Only the closing stretch of the material is wanted: the line containing "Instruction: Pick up" and every line after it, transcribed exactly.
- Opening Delimiter -
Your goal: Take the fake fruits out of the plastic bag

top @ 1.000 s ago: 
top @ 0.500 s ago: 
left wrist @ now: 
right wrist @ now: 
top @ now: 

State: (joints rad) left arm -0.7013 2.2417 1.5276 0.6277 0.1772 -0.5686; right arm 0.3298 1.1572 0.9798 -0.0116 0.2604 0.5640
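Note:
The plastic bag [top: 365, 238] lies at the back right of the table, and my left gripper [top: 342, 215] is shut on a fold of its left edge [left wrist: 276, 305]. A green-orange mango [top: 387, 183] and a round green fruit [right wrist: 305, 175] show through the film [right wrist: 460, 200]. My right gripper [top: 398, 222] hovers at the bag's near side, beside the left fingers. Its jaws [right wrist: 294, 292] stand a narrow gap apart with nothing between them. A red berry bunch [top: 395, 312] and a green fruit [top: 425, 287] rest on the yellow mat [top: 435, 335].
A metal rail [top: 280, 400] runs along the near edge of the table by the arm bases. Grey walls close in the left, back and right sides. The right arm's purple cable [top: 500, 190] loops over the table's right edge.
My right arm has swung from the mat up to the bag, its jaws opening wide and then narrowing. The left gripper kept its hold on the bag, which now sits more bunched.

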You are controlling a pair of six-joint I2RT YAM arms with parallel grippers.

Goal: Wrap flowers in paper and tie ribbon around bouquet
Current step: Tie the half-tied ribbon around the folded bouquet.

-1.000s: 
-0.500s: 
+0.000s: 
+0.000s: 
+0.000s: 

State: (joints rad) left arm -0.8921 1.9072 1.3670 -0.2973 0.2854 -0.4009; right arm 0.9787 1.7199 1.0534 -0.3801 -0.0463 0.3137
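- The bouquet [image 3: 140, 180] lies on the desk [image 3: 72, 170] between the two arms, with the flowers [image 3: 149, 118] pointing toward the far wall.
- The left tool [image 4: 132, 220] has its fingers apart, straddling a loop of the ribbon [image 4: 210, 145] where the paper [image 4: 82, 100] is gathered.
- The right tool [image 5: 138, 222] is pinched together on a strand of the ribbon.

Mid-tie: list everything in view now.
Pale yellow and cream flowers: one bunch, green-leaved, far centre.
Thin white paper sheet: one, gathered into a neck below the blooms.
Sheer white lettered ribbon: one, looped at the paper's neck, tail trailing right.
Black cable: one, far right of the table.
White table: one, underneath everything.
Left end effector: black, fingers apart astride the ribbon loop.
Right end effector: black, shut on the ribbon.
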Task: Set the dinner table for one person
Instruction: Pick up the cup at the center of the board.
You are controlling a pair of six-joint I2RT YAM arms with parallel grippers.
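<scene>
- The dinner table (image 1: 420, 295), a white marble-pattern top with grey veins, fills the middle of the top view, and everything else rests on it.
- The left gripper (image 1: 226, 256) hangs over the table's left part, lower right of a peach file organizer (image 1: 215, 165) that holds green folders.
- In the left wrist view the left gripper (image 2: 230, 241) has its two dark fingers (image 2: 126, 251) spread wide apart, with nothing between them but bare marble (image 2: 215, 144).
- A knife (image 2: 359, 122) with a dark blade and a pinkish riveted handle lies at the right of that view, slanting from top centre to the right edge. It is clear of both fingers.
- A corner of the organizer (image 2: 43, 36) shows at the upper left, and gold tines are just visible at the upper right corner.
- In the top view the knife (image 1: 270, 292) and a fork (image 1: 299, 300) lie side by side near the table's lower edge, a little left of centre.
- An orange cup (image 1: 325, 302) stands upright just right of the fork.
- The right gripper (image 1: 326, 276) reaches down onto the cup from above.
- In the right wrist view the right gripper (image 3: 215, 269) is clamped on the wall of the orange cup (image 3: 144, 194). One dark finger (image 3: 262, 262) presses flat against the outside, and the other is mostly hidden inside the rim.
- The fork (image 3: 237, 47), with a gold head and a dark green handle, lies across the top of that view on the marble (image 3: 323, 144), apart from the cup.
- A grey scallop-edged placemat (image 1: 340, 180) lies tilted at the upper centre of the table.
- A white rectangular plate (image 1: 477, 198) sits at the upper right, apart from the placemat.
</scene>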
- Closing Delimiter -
Task output
Instruction: Pick up the cup at the center of the board.
You are controlling a pair of six-joint I2RT YAM arms with parallel grippers.
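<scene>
- The dinner table (image 1: 420, 295), a white marble-pattern top with grey veins, fills the middle of the top view, and everything else rests on it.
- The left gripper (image 1: 226, 256) hangs over the table's left part, lower right of a peach file organizer (image 1: 215, 165) that holds green folders.
- In the left wrist view the left gripper (image 2: 230, 241) has its two dark fingers (image 2: 126, 251) spread wide apart, with nothing between them but bare marble (image 2: 215, 144).
- A knife (image 2: 359, 122) with a dark blade and a pinkish riveted handle lies at the right of that view, slanting from top centre to the right edge. It is clear of both fingers.
- A corner of the organizer (image 2: 43, 36) shows at the upper left, and gold tines are just visible at the upper right corner.
- In the top view the knife (image 1: 270, 292) and a fork (image 1: 299, 300) lie side by side near the table's lower edge, a little left of centre.
- An orange cup (image 1: 325, 302) stands upright just right of the fork.
- The right gripper (image 1: 326, 276) reaches down onto the cup from above.
- In the right wrist view the right gripper (image 3: 215, 269) is clamped on the wall of the orange cup (image 3: 144, 194). One dark finger (image 3: 262, 262) presses flat against the outside, and the other is mostly hidden inside the rim.
- The fork (image 3: 237, 47), with a gold head and a dark green handle, lies across the top of that view on the marble (image 3: 323, 144), apart from the cup.
- A grey scallop-edged placemat (image 1: 340, 180) lies tilted at the upper centre of the table.
- A white rectangular plate (image 1: 477, 198) sits at the upper right, apart from the placemat.
</scene>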

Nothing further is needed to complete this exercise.